Crédito: Defesa Civil

Rajadas de vento que podem ter atingido 80 km/h causaram um rastro de destruição no município, localizado a 611 km da capital. Apesar dos estragos materiais, não há registros de famílias desabrigadas.

 

A noite de terça-feira (8) entrou para a história de Porto dos Gaúchos não pela calmaria típica do interior mato-grossense, mas pela fúria de um vendaval que mudou a paisagem e a vida de muitos moradores. Nesta quarta-feira (9), o que se viu foram telhas arrancadas, árvores no chão e uma comunidade se unindo para superar os prejuízos materiais, enquanto aguarda por ajuda oficial.

Em resposta à emergência, a Defesa Civil do Estado despachou duas equipes técnicas para o município. A missão é crucial: avaliar com precisão os danos e agilizar a decretação de situação de emergência, um trâmite burocrático essencial para que os recursos cheguem até as famílias e ao poder público local. Junto com os especialistas, partiu de Cuiabá um caminhão carregado não apenas com itens de socorro – como telhas, colchões e kits dormitório –, mas também com a esperança de um recomeço.

De acordo com dados do Instituto Nacional de Meteorologia (Inmet), a cidade foi atingida por ventos extremamente fortes, com rajadas que podem ter alcançado a marca dos 80 km/h. A força da natureza não poupou estruturas: casas tiveram seus telhados violados, prédios públicos e postos de combustível sofreram avarias, barracões foram danificados e a rede de iluminação ficou comprometida.

“É um cenário de muita apreensão, mas, felizmente, não houve famílias desabrigadas. As pessoas conseguiram buscar abrigo com parentes ou vizinhos”, relatou um representante da prefeitura, que preferiu não se identificar. A solidariedade, nessas horas, torna-se a primeira linha de defesa da comunidade.

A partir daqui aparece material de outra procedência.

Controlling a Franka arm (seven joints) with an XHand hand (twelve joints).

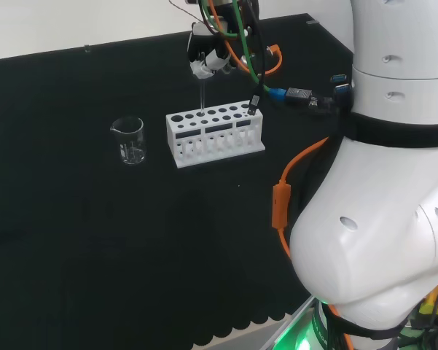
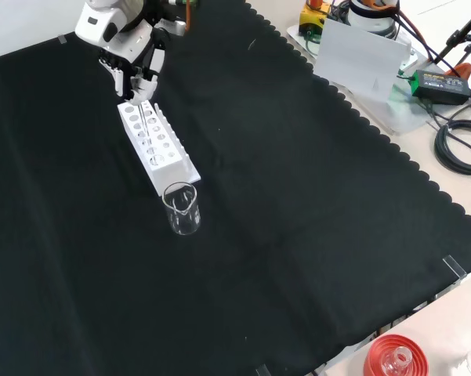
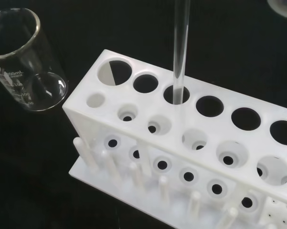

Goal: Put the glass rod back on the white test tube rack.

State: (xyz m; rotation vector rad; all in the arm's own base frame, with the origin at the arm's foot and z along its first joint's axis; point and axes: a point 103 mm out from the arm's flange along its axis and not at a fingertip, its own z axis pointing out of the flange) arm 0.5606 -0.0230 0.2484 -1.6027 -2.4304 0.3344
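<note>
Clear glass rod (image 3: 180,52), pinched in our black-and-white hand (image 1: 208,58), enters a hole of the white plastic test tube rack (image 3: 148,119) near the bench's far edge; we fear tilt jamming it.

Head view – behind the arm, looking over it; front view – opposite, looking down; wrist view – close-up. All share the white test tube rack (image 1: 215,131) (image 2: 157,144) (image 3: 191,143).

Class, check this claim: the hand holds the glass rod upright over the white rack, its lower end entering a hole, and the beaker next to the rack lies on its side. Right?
Not quite. The beaker stands upright, as the head view shows. The rest holds: the hand holds the glass rod upright, its lower end entering a hole of the white rack.
</note>
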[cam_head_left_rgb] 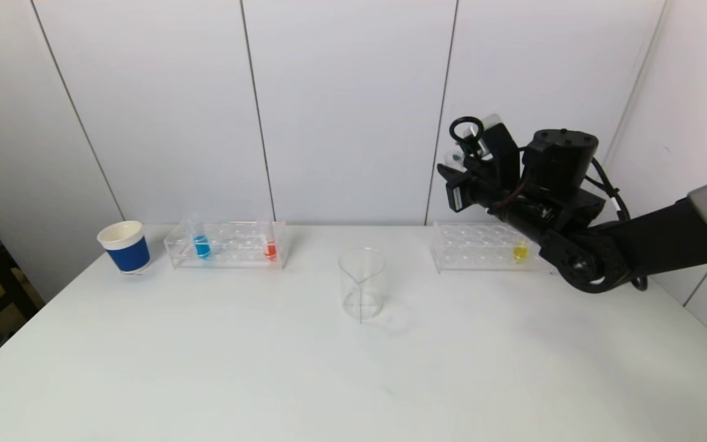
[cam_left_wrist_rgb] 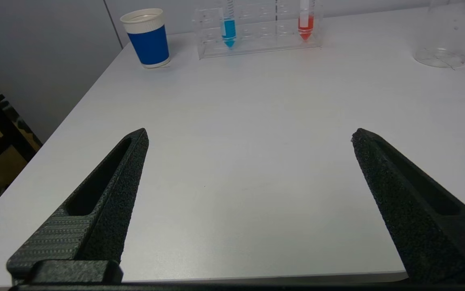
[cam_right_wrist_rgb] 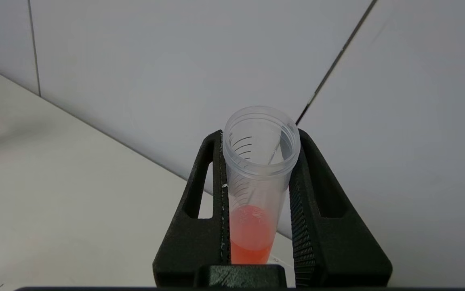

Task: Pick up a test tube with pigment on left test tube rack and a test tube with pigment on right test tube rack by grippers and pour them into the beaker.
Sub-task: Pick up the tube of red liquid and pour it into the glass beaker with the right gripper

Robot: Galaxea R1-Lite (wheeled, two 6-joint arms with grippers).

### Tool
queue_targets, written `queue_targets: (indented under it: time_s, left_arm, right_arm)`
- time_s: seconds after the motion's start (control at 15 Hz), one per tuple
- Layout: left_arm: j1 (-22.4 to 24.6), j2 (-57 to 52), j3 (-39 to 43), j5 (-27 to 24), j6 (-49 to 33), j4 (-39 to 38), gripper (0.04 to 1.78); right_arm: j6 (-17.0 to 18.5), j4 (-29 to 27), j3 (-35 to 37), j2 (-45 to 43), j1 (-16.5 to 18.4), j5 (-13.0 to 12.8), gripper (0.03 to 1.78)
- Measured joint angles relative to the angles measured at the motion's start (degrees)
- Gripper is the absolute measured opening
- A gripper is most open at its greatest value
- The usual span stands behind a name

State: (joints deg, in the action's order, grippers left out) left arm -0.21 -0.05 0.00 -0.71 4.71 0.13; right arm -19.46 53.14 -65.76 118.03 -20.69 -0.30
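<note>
My right gripper [cam_right_wrist_rgb: 259,133] is shut on a clear test tube [cam_right_wrist_rgb: 256,194] with orange-red pigment in its bottom, mouth open. In the head view this gripper [cam_head_left_rgb: 476,144] is raised above the right rack [cam_head_left_rgb: 482,245], which holds a yellow-pigment tube [cam_head_left_rgb: 520,252]. The empty glass beaker [cam_head_left_rgb: 362,283] stands at the table's middle, to the left of and below the held tube. The left rack [cam_head_left_rgb: 227,245] holds a blue tube [cam_head_left_rgb: 201,245] and a red tube [cam_head_left_rgb: 270,248]. My left gripper [cam_left_wrist_rgb: 248,135] is open and empty over the table's near edge, far from its rack [cam_left_wrist_rgb: 256,36].
A blue paper cup [cam_head_left_rgb: 124,247] with a white rim stands left of the left rack, near the table's left edge. The wall runs close behind both racks. The beaker's base [cam_left_wrist_rgb: 442,56] shows in the left wrist view.
</note>
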Motion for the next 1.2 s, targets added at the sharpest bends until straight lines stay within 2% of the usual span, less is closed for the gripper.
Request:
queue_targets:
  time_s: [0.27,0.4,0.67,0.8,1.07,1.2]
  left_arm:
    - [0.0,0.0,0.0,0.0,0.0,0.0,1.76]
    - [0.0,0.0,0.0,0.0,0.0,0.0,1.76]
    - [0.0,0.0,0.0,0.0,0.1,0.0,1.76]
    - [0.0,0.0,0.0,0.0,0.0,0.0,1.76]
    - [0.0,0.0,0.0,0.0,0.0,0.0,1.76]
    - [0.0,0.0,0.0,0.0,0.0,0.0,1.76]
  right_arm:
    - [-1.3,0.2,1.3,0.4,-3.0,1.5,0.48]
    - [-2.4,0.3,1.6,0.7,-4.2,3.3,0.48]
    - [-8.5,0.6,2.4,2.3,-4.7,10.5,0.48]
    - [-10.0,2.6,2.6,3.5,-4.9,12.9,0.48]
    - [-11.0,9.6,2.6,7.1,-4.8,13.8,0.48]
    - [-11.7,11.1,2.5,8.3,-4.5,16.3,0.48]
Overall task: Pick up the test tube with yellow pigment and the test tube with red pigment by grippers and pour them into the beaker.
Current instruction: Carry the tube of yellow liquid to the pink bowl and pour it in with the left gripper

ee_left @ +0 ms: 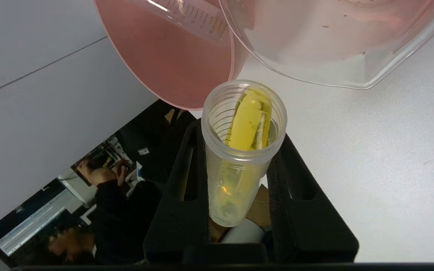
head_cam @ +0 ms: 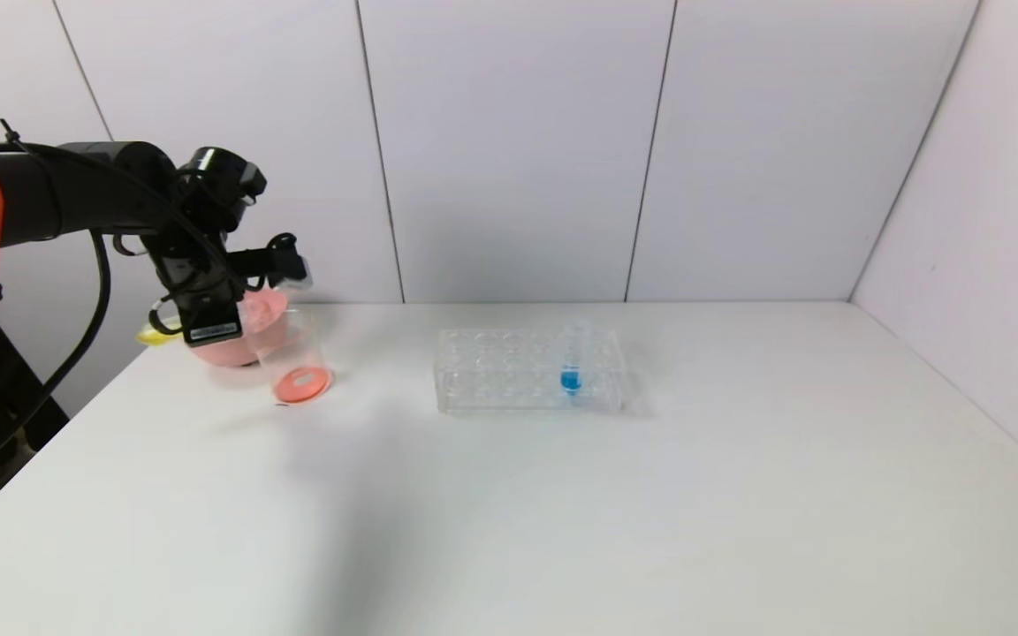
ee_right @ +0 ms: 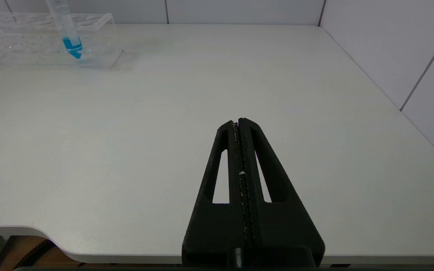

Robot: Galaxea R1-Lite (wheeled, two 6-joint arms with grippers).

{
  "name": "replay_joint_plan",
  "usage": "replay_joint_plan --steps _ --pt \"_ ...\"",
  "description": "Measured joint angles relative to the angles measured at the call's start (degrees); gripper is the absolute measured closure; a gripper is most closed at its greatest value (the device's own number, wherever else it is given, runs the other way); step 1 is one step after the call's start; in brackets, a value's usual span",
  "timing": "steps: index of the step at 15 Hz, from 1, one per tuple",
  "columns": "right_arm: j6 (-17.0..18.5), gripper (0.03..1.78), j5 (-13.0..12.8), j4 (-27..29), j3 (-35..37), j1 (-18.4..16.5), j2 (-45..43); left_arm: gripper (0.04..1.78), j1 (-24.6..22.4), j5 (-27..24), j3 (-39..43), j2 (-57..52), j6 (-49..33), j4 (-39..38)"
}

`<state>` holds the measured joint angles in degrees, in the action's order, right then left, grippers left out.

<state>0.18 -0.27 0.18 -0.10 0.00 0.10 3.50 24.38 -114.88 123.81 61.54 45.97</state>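
My left gripper is shut on the test tube with yellow pigment. The tube lies tilted between the black fingers, with yellow liquid running along its inside up to the open mouth. That mouth sits just short of the rim of the clear beaker. From the head view, the left gripper hangs over the beaker at the table's far left, and a layer of orange-red liquid covers the beaker's bottom. The test tube with red pigment is out of view. My right gripper is shut and empty, low over the near right of the table.
A pink bowl stands right behind the beaker, close to the table's left edge; a clear graduated tube lies inside it. A clear many-holed rack stands mid-table and holds a tube with blue liquid. White walls close in the back and right.
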Motion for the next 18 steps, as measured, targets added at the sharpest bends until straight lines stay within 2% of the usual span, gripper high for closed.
replay_joint_plan --steps 4,7,12,16,18 --pt "0.0 1.70 0.0 0.0 0.0 0.0 0.0 1.37 0.3 0.8 0.0 0.3 0.1 0.0" --pt "0.0 1.70 0.0 0.0 0.0 0.0 0.0 1.37 1.2 3.7 0.0 0.6 0.8 -0.2" --pt "0.0 1.70 0.0 0.0 0.0 0.0 0.0 1.37 2.0 4.6 0.0 0.9 0.9 -0.8" --pt "0.0 1.70 0.0 0.0 0.0 0.0 0.0 1.37 2.8 9.0 0.0 1.0 2.0 -1.1" --pt "0.0 1.70 0.0 0.0 0.0 0.0 0.0 1.37 2.9 9.5 0.0 1.0 2.1 -1.1"
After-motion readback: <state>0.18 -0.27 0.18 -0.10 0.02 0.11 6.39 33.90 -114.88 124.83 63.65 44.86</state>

O trabalho das equipes estaduais no local será meticuloso. Eles são os olhos e os ouvidos do governo no território atingido, responsáveis por transformar a dor concreta da população em relatórios oficiais que embasam a liberação de verbas. A homologação do decreto de emergência em esfera estadual e, posteriormente, seu reconhecimento pela União, são passos fundamentais para destravar fundos destinados à resposta imediata e, principalmente, à longa etapa de reconstrução.

Enquanto a ajuda de governo segue seu curso administrativo, a cidade respira alívio por não contar vidas perdidas e se prepara para a tarefa de levantar, telha por telha, o que o vento levou.